In the mid-13th century, the Icelanders recognized the King of Norway as their ruler. In 1380, however, Norway and Iceland entered a union under the rule of the Danish crown. Hence, Iceland became Danish territory. Under Danish rule, Lutheranism was imposed on Iceland. The 15th century saw the Black Plague kill about half of Iceland’s population.

In the 18th century, a massive volcanic eruption took place between June 1783 and February 1784. This eruption killed about 9000 Icelanders, and destroyed the vast majority of the country’s livestock, leading to a famine that killed up to a quarter of Iceland’s population. Those that did not perish from hunger were often killed by the extreme heat and noxious gases from the volcanic eruption.

Iceland volcano
Iceland houses many volcanoes.

In 1874, Iceland was given limited autonomy by the Danish government. This autonomy was supplemented in 1904 by the establishment of home rule and rule by parliamentary majority. In 1918, Iceland achieved complete self-government as per a treaty with the Danish government that relegated the Danes to controlling foreign policy alone in regards to Iceland. This treaty came to an end in 1943. The next year, a referendum was held in Iceland asking voters if they wanted independence. A resounding 97% of voters voted in favor of independence. Thus, on June 17, 1944, the country became an independent republic. In the same year, Iceland also joined the defensive alliance known as NATO.

In 1951, a treaty was signed that committed the U.S. to defending Iceland for an undefined amount of time. Thus, the U.S. maintained a naval base in the country until 2006. The latter half of the 20th century saw steady growth in Iceland’s standard of living and economy. In the 1970s, Iceland began its economic integration with Europe, as it joined the European Free Trade Association (EFTA). In 1989, Vigdís Finnbogadóttir was elected Iceland’s president, making her the world’s first democratically elected female head of state.
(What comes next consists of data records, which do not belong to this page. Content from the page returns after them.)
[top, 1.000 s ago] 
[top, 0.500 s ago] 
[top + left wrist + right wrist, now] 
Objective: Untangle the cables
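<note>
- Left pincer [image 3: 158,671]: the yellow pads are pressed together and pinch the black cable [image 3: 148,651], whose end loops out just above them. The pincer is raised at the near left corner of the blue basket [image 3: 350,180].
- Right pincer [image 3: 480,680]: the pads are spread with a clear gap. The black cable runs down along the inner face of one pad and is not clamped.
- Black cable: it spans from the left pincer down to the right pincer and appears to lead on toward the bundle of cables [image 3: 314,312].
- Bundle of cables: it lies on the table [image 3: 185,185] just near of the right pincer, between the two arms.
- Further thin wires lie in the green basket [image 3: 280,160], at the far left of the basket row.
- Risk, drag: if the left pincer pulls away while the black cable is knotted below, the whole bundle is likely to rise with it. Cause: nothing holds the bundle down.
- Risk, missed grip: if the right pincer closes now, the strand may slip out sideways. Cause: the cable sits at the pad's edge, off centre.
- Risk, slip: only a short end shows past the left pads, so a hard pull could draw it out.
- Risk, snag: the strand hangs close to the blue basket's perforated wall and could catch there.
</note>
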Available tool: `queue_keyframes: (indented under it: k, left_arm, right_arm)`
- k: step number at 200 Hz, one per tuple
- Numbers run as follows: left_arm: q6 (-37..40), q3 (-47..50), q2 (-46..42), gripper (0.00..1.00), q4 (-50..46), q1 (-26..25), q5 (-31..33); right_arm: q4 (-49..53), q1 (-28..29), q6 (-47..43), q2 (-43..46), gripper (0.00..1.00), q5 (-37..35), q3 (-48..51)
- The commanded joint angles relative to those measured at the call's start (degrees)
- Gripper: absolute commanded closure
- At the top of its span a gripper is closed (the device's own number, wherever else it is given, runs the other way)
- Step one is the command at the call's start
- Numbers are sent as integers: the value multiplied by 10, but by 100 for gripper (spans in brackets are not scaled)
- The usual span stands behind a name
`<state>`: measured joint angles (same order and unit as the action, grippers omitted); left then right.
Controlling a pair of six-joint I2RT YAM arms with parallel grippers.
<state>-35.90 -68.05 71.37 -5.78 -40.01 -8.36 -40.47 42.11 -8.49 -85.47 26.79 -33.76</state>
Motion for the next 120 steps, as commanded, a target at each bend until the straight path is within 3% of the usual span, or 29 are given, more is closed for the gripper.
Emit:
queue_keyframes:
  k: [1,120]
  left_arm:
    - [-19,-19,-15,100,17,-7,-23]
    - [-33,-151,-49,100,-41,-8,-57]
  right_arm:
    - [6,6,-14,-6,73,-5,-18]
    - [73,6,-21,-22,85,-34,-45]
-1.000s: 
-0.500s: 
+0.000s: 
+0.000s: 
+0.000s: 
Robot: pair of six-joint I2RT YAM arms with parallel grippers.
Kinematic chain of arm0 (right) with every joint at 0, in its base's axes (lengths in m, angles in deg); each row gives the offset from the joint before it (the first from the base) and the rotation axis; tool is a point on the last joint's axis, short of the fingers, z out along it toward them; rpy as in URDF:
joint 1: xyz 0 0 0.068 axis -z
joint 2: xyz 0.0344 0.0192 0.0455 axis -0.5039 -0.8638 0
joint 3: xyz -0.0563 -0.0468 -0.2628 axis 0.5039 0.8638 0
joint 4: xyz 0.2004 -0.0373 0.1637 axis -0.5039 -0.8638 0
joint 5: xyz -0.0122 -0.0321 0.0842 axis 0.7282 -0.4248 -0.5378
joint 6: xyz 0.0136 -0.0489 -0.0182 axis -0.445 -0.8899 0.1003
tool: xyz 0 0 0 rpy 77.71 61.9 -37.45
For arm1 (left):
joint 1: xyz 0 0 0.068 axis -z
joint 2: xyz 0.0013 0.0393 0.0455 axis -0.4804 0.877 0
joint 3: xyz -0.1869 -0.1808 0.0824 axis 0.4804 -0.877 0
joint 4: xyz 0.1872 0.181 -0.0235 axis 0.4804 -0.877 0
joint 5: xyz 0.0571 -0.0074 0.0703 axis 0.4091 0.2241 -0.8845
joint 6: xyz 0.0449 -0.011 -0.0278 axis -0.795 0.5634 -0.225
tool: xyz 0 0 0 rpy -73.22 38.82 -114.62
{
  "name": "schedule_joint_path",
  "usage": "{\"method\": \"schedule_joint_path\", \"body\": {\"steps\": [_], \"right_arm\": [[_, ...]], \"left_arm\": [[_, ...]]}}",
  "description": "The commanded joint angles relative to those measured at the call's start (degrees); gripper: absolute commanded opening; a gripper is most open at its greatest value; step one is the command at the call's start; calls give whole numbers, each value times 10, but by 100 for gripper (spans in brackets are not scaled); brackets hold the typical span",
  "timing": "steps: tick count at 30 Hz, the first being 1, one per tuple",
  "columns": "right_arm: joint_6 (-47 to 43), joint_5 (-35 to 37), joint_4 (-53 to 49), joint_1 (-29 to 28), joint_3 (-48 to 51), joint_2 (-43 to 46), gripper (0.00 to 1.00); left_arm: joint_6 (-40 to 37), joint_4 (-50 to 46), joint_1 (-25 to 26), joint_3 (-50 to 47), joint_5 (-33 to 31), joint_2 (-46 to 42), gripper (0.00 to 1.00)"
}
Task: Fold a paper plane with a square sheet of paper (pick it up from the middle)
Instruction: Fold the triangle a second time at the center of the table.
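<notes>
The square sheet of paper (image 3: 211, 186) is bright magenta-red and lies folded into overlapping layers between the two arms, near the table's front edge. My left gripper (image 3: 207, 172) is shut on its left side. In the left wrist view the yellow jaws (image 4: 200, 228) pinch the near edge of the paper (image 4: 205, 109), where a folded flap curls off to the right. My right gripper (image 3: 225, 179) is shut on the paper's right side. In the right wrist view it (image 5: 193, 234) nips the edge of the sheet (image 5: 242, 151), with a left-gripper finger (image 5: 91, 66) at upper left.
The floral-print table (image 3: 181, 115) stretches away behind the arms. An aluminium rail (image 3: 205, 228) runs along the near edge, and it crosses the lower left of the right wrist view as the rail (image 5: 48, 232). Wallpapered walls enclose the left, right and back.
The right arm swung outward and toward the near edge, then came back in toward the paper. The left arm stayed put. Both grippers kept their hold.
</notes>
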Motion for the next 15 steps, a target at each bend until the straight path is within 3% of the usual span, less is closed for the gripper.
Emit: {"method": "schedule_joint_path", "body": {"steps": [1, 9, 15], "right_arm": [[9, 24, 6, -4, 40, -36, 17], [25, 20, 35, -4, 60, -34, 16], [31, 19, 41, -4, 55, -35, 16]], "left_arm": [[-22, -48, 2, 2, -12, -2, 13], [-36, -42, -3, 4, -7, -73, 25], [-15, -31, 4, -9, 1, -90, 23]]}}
Reykjavik the capital city of Iceland in late winter season.
Aerial view of Reykjavik, the capital city of Iceland, in late winter season. 

The 1990s saw steady growth in the economy, as well as economic diversification. In 1994, Iceland pursued further economic integration with Europe by joining the European Economic Area (EEA). Much of Iceland’s economic prosperity, however, came to a screeching halt in the 2008 financial crash, and it would take the country some time to recover. In 2009, Iceland formally applied for membership in the European Union (EU). But in 2015, the country withdrew its application for EU membership. Thus, Iceland is not a member of the EU today, though it is still party to several agreements that integrate it with the rest of Europe. These include being part of the aforementioned EFTA and EEA, as well as the Schengen area, in which goods and people move freely across international borders without the need for border and custom checks.